Suspenso de suas atividades, o policial tenta seguir sua vida ao lado da filha (Nívea Mag­no). Cinco anos depois do incidente, uma mulher (Dedina Ber­nardelli, de Feminices) retorna com seus filhos e o novo marido à casa onde viveu até a morte de seu primeiro marido. Semanas antes, o entregador de compras de um supermercado (Raphael Sil, do grupo Nós do Morro) se apaixona pela empregada da casa desta família.

"Uso esta situação da violência urbana como gerador do filme. Queria fazer com que o espectador, mesmo sem ser carioca, se sinta assombrado por esse sentimento. Mas procurei mostrar a situação de violência o mais rápido possível e, a partir de­­­la, explorar as outras histórias", conta Valente.

Após exibir o filme pela quarta vez, o estreante percebe que o filme se revela em três camadas. "Os cariocas se identificam em grau elevado com a experiência. A plateia brasileira se identifica, mas tem uma relação emocional diferente", explica. Já o público estrangeiro precisa entender o contexto de determinadas situações. Um exemplo é uma breve cena em que um traficante aparece com um fuzil na mão. "Um espectador em Cannes me disse ‘ali não entendi, é uma guerra?’. É um cotidiano que, se você não explica o contexto, é quase surrealista."
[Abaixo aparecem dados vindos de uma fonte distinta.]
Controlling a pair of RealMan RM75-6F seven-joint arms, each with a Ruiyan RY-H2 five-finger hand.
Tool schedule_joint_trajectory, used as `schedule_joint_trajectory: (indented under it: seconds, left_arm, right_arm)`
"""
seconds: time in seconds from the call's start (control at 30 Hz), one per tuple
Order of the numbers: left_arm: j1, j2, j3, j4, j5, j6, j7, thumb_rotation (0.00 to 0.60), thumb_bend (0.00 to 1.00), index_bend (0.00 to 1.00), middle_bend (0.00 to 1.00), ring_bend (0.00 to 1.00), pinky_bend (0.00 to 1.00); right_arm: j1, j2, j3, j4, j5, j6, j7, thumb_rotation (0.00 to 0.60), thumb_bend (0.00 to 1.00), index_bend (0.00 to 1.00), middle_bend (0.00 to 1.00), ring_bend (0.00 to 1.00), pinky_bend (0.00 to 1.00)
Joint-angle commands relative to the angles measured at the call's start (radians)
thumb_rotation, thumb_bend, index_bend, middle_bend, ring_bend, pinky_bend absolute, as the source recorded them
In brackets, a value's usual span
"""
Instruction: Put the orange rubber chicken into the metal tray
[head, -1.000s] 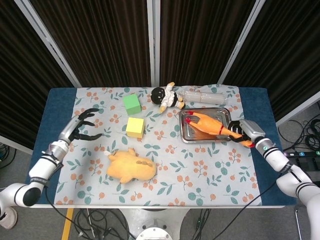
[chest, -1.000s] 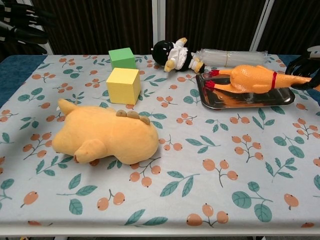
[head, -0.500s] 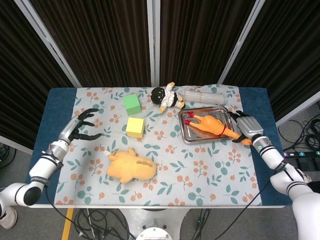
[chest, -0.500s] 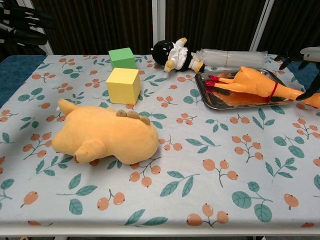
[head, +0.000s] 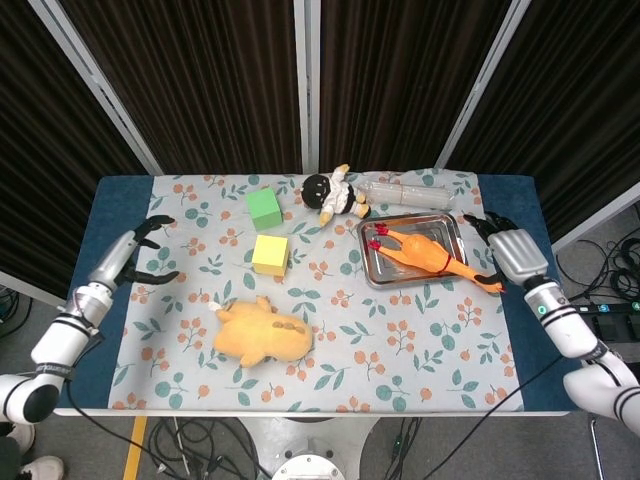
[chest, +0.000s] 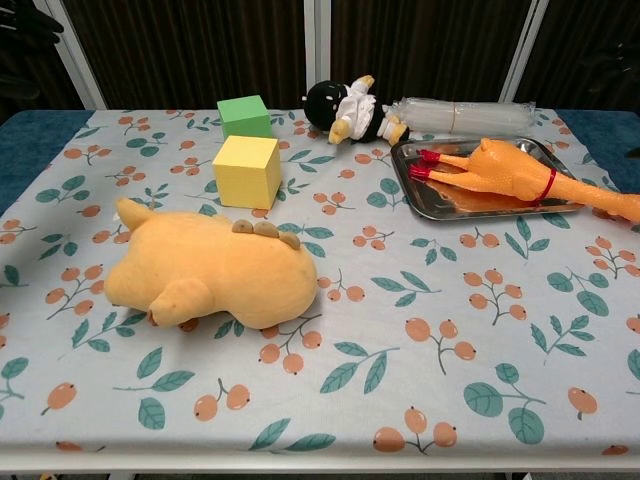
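The orange rubber chicken (head: 425, 253) (chest: 512, 174) lies in the metal tray (head: 375, 270) (chest: 430, 203), red feet to the left, its neck and head reaching over the tray's right rim onto the cloth. My right hand (head: 510, 253) hovers just right of the tray, fingers spread, holding nothing and apart from the chicken's head. My left hand (head: 135, 252) is open at the table's left edge, far from the tray. Neither hand clearly shows in the chest view.
A yellow plush animal (head: 262, 333) lies front centre. A yellow cube (head: 270, 254) and a green cube (head: 264, 208) stand left of centre. A black-and-white doll (head: 333, 193) and a clear plastic bottle (head: 405, 188) lie behind the tray.
My right hand let go of the chicken and drew back to the right; the chicken settled into the tray. My left hand moved left toward the table's edge.
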Motion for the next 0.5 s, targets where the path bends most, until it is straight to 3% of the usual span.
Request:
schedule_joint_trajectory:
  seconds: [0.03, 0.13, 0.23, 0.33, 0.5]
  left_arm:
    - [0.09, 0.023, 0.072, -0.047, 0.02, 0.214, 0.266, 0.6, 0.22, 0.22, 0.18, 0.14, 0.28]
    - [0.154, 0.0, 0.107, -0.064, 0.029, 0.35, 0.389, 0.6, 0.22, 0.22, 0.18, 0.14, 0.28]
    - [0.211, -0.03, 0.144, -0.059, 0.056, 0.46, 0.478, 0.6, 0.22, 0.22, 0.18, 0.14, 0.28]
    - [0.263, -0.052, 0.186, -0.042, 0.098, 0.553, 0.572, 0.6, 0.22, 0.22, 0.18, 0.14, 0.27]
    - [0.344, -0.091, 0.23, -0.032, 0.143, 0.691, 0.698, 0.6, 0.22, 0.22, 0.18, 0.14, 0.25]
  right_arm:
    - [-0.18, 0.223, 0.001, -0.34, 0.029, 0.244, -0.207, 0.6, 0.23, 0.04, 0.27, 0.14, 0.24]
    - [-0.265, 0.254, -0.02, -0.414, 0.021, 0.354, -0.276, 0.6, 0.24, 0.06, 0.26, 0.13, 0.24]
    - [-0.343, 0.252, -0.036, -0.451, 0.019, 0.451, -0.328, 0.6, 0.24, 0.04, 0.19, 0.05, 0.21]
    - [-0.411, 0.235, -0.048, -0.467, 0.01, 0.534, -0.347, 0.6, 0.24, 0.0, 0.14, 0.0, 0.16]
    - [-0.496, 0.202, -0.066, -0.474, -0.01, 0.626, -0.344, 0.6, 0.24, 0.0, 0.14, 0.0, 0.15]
Os gringos, acostumados a ver filmes brasileiros que têm a violência nas favelas cariocas como tema (Cidade de Deus e Tropa de Elite são os melhores exemplos) não conseguem entender a presença de um dos vórtices da trama, a família de classe média. Isso interferiu de alguma forma na recepção do longa de Eduardo em Cannes. "Foi calorosa, mas com muitas observações. A recepção do pú­­blico tem a ver com essa percepção do que deve ser o cinema brasileiro", diz o diretor.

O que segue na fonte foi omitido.